> _REQUIREMENT_:
Give back each line of the listing below that contains the string "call".

** Opening DATASET EXTRACT block **

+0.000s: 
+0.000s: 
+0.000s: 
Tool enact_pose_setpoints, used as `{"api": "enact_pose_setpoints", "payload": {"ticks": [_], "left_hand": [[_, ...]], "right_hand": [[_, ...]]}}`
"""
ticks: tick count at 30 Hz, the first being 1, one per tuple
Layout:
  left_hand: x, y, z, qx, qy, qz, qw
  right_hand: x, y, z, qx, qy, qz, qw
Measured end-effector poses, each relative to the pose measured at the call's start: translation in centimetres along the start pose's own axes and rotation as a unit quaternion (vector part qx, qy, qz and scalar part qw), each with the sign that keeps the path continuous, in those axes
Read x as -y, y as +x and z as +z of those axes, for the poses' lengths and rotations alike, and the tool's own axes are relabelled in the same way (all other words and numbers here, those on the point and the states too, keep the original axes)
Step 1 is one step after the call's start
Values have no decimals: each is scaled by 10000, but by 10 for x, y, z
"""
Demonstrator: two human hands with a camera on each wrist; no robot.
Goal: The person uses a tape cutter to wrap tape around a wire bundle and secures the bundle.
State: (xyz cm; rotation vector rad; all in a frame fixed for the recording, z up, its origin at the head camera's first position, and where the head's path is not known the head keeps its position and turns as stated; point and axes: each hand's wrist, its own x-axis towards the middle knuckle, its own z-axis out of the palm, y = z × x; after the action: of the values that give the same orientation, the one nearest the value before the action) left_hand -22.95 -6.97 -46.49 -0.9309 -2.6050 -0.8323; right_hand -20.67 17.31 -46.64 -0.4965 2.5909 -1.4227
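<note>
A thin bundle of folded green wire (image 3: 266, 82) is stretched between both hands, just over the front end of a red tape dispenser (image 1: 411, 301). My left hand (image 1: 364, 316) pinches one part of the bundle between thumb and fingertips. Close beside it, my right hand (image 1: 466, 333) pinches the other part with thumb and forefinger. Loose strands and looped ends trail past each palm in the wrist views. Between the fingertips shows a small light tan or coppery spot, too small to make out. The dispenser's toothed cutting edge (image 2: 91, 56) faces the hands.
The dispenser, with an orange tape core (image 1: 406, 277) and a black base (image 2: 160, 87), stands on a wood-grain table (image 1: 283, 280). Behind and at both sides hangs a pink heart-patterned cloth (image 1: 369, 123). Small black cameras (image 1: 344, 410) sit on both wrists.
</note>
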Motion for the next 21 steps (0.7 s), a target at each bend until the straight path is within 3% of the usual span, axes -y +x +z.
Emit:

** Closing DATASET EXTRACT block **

> _SOLUTION_:
Measured end-effector poses, each relative to the pose measured at the call's start: translation in centimetres along the start pose's own axes and rotation as a unit quaternion (vector part qx, qy, qz and scalar part qw), each with the sign that keeps the path continuous, in those axes
Step 1 is one step after the call's start

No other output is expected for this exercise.